__Assigned task__
Beginning with the line that holds "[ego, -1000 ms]", copy every remaining line of the listing below exactly, and leave the pictures out.
━━ Information shown ━━
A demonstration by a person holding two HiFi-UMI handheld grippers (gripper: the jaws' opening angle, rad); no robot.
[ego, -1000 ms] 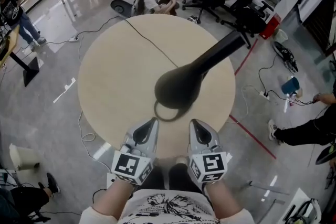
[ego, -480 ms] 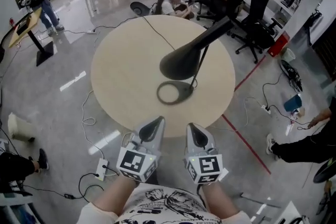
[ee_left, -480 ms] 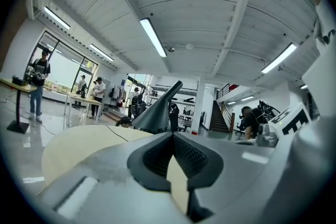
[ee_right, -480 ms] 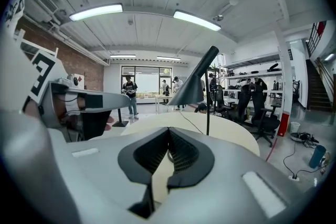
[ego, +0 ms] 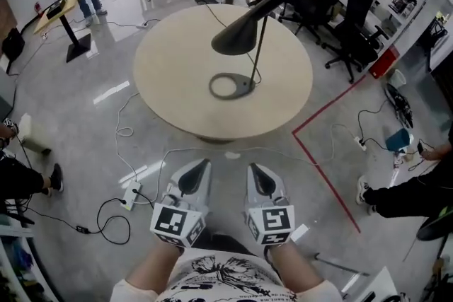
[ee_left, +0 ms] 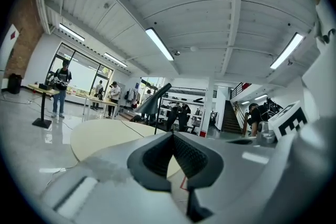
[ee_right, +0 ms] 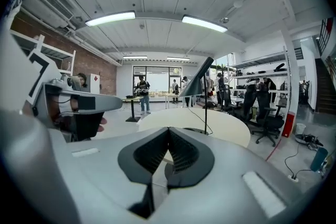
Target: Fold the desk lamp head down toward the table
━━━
__Your response__
[ego, -1000 ms] 
[ego, -480 ms] 
[ee_left, -480 ms] 
[ee_right, -480 ms] 
[ego, +0 ms] 
[ee_left, +0 ms] 
[ee_right, +0 ms] 
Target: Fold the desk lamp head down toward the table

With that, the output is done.